Paul Carlos Southwick, the lawyer representing the students, said the Supreme Court has made clear that the government can no longer treat gay people in a manner that fails to recognize their dignity as human beings.
“What we’re asking is the department be allowed to do its job and investigate discrimination complaints that are filed by LGBT kids instead of just closing them when there’s a religious exemption asserted,” Southwick said about the March 29 filing, according to Inside Higher Ed.
The Title IX law, which dates to 1972, prohibits educational institutions that receive federal funding from discriminating on the basis of sex, but it includes an exemption for educational institutions “controlled by a religious organization” if the application of the law “would not be consistent with the religious tenets of such organization.”
The 33 students in the suit attended or sought enrollment at a variety of evangelical Christian colleges, all of which have policies restricting LGBTQ+ student life. Some of the students said their admissions offers were revoked or that they were expelled when officials at institutions they attended or hoped to attend learned they were gay.
“Students at Liberty behave in homophobic and anti-queer ways because they know they can do so with relative impunity,” one of the plaintiffs, McKenzie McCann, a former student at the Virginia university, saID in the complaint. “Liberty’s culture enables such conduct and makes students feel like Liberty is backing them.”

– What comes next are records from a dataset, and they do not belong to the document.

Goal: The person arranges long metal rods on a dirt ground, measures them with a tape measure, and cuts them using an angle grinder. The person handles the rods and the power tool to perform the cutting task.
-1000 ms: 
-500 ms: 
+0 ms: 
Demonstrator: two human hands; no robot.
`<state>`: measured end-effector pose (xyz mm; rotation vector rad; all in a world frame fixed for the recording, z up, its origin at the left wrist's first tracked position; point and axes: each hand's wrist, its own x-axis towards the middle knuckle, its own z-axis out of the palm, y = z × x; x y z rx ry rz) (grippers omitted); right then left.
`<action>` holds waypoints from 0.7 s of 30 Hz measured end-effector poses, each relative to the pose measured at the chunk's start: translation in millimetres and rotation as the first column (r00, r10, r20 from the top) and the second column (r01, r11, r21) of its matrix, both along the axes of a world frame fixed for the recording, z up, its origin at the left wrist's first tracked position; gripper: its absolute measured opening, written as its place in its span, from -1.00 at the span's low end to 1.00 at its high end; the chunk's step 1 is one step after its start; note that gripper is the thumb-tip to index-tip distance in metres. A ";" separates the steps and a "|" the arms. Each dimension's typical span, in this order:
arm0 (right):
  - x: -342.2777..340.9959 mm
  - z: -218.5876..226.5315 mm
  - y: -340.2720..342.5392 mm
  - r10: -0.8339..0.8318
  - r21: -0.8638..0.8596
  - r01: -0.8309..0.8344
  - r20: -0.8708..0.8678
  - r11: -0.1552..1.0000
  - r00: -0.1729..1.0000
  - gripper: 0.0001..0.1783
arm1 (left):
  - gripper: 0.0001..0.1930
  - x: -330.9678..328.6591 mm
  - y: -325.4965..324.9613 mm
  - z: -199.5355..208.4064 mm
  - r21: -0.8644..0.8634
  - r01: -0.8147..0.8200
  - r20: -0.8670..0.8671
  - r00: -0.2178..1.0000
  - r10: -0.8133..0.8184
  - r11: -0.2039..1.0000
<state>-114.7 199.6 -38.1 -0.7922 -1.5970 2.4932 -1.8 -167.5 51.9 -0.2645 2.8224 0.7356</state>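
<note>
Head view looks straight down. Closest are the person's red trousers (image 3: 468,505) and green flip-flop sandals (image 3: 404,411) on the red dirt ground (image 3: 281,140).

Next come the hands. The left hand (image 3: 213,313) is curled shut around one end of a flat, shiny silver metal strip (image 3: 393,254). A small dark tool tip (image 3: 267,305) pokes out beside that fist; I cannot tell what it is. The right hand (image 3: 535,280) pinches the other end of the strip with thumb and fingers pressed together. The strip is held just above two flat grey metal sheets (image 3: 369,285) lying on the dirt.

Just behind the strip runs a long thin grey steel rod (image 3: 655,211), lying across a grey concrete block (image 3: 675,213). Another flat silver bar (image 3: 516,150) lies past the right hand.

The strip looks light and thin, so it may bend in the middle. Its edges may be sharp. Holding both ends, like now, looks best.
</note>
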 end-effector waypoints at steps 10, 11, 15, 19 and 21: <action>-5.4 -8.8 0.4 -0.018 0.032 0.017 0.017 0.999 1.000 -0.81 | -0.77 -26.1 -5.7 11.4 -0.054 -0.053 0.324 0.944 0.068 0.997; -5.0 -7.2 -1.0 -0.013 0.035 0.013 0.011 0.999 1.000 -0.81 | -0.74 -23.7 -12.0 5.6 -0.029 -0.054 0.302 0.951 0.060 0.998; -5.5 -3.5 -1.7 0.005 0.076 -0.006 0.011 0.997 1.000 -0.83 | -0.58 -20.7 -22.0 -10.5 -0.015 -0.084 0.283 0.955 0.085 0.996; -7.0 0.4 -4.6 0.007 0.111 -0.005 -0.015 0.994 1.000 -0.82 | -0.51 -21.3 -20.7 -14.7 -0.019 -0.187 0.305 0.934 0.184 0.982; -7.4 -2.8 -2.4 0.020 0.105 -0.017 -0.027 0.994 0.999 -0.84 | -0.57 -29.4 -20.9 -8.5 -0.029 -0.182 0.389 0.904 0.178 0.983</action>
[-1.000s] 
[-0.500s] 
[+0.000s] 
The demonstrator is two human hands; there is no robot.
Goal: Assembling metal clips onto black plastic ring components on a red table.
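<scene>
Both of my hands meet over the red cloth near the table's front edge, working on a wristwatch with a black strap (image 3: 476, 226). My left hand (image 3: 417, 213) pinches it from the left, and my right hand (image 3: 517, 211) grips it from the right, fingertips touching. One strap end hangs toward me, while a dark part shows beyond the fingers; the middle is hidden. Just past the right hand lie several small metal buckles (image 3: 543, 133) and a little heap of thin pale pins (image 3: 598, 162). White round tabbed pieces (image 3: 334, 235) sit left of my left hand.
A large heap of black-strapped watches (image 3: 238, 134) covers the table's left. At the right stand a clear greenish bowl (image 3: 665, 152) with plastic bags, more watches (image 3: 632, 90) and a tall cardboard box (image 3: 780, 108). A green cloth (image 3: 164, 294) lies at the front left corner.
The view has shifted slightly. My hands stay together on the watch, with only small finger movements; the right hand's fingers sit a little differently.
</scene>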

A spokesperson for the department said, “The Biden-Harris administration – and the Office for Civil Rights – is fully committed to equal educational access for all students.”
The spokesperson added that President Joe Biden stated in an executive order earlier this month, “It is the policy of my Administration that all students should be guaranteed an educational environment free from discrimination on the basis of sex, including discrimination in the form of sexual harassment, which encompasses sexual violence, and including discrimination on the basis of sexual orientation or gender identity.”
Southwick said in many ways the department’s hands are tied by that law.
“That’s why it’s so important for a judge in our case to make a constitutional ruling,” Southwick said, according to Inside Higher Ed. “If a judge says, ‘that statute is unconstitutional,’ then the department has a lot more freedom.”